◆ THE DATA:
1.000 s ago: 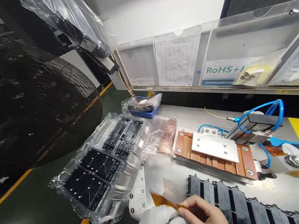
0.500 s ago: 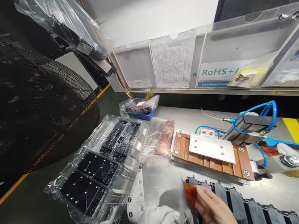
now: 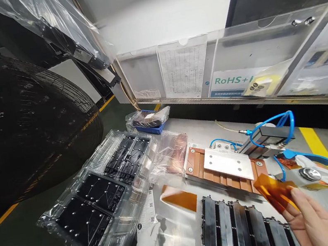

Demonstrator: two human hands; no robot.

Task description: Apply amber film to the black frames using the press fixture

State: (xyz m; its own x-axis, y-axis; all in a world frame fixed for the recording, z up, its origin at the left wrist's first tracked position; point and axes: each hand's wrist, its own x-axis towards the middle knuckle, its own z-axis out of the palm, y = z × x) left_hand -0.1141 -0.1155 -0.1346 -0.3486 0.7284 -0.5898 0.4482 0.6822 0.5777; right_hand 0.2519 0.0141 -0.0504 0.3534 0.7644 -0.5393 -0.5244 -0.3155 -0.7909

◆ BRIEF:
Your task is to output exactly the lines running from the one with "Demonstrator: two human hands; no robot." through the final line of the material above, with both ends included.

◆ SOLUTION BELOW:
Demonstrator: two human hands; no robot.

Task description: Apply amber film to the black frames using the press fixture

State: (xyz m; its own x-axis, y-axis; all in a world frame fixed for the recording, z up, its origin at the left wrist's first tracked position; point and axes: each hand's wrist, its own x-axis towards the middle knuckle, its own z-axis out of the palm, y = z × x) left_hand -0.1141 -0.1155 -0.1346 -0.3486 0.7284 -0.5898 0.4482 0.6822 0.5777; right_hand 0.2519 0.0141 -0.0504 0.3534 0.7644 -0.5393 -0.5244 -0.3155 -0.7909

This exercise has nothing further to it.